Your goal
Which lines below fall between the one containing "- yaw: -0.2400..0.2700" and the one containing "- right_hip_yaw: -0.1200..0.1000"? Repeat them exactly, counting both of those lines, and add nothing else.

Collection entries:
···

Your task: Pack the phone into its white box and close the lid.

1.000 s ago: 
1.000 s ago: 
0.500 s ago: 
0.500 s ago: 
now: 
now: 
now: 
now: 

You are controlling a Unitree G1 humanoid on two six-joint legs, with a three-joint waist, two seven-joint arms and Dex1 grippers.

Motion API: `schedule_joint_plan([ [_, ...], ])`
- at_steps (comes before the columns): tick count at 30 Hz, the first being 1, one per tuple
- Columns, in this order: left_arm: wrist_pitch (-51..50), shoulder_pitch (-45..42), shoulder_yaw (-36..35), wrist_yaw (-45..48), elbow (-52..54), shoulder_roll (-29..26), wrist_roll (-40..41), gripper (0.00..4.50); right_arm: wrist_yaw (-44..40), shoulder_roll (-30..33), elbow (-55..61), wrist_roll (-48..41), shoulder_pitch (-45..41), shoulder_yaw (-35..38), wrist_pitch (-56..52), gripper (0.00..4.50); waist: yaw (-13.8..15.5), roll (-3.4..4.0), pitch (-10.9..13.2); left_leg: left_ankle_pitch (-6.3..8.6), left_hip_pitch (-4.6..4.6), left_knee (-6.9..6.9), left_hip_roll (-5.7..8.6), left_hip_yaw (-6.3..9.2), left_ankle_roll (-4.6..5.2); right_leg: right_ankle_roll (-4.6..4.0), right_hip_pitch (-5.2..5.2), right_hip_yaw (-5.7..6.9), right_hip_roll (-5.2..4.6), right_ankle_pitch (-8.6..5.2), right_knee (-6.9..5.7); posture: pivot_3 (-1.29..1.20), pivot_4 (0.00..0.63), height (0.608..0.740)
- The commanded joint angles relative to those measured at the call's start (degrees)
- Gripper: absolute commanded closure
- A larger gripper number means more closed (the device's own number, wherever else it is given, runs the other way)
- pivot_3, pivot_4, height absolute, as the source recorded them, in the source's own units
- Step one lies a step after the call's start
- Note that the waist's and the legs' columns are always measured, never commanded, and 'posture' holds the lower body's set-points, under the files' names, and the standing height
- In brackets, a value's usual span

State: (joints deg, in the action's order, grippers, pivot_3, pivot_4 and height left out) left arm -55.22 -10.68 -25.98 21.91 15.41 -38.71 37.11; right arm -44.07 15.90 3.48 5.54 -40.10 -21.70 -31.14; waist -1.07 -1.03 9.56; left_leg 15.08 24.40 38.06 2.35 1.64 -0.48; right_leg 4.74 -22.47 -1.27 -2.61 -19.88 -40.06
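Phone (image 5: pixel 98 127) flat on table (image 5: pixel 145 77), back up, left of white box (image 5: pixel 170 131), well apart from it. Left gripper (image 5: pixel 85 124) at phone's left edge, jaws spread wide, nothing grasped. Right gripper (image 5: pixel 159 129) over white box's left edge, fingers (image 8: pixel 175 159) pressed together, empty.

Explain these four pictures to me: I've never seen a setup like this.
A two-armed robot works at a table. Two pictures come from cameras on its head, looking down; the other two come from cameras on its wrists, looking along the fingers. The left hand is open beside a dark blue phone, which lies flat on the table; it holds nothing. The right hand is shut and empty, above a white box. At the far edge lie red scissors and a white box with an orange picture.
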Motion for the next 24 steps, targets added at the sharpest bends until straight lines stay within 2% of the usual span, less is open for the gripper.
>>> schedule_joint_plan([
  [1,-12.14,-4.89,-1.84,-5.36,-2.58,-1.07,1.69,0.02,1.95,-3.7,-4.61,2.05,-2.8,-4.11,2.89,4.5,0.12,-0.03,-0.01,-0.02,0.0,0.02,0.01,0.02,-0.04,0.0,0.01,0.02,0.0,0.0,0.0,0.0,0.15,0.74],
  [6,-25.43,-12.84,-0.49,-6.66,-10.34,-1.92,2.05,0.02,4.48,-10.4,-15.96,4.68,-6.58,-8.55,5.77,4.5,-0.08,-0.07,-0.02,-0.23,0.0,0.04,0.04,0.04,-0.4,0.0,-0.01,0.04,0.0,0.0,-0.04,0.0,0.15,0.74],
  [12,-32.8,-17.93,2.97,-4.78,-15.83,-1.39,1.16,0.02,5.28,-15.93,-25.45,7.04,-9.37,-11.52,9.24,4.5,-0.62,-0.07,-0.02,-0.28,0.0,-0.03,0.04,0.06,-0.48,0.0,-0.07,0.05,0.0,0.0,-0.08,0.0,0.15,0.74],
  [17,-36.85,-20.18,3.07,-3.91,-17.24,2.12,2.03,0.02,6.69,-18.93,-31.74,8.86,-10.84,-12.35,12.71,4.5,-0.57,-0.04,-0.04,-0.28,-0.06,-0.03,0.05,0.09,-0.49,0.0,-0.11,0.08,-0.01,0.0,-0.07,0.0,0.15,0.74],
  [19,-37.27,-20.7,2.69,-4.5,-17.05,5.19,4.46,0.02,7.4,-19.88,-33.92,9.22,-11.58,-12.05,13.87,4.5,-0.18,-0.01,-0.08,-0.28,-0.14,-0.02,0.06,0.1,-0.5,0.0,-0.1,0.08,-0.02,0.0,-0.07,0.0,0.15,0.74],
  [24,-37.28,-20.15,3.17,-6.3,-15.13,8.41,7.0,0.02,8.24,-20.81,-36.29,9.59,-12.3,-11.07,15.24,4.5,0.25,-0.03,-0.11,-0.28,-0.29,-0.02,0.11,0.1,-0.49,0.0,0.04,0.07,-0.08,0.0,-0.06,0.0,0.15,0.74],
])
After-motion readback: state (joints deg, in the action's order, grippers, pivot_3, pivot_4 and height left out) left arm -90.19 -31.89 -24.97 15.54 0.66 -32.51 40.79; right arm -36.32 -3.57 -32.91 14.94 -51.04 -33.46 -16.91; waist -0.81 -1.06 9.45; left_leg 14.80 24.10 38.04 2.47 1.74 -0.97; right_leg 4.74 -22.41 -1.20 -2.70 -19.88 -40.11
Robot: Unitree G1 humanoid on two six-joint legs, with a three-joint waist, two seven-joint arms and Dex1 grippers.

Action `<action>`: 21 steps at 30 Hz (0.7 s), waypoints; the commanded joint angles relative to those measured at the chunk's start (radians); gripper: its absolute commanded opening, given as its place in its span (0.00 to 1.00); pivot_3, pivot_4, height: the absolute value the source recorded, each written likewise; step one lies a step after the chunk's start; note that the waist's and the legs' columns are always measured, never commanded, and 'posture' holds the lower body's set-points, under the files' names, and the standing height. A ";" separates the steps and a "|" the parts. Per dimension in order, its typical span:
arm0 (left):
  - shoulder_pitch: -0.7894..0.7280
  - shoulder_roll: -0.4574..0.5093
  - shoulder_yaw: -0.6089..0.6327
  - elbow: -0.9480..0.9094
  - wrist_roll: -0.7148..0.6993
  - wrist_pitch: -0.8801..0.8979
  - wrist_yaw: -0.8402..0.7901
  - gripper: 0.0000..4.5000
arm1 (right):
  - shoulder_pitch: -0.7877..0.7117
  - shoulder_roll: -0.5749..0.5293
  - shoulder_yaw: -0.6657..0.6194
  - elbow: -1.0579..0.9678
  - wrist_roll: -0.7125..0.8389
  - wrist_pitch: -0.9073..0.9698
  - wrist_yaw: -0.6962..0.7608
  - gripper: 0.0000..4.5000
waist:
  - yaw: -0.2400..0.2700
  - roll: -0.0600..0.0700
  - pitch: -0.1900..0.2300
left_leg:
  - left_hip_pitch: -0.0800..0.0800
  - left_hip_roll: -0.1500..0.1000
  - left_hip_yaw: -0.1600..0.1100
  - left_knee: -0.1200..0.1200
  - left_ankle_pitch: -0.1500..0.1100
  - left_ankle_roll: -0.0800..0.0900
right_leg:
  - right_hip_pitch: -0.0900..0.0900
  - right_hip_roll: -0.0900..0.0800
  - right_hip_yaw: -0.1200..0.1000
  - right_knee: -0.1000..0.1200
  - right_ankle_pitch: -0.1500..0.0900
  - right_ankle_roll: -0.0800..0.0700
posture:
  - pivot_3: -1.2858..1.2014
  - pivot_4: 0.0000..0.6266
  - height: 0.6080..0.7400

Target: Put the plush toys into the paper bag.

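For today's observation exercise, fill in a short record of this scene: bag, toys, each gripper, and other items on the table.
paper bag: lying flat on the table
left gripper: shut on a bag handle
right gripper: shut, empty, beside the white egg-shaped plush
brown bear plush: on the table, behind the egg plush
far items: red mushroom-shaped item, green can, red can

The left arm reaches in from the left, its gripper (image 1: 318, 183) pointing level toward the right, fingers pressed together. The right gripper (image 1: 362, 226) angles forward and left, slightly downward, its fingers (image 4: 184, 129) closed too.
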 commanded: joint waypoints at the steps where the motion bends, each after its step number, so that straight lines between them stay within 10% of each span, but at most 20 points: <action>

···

Answer to this exercise
  - yaw: -0.2400..0.2700
  - roll: -0.0600..0.0700
  - pitch: -0.1900..0.2300
left_leg:
  - left_hip_pitch: -0.0800..0.0800
  - left_hip_roll: -0.1500..0.1000
  - left_hip_yaw: -0.1600..0.1100
  - left_knee: -0.1200..0.1200
  - left_ankle_pitch: -0.1500..0.1100
  - left_ankle_roll: -0.0800..0.0900
right_leg:
  - right_hip_pitch: -0.0900..0.0900
  - right_hip_roll: -0.0900..0.0800
  - right_hip_yaw: -0.1200..0.1000

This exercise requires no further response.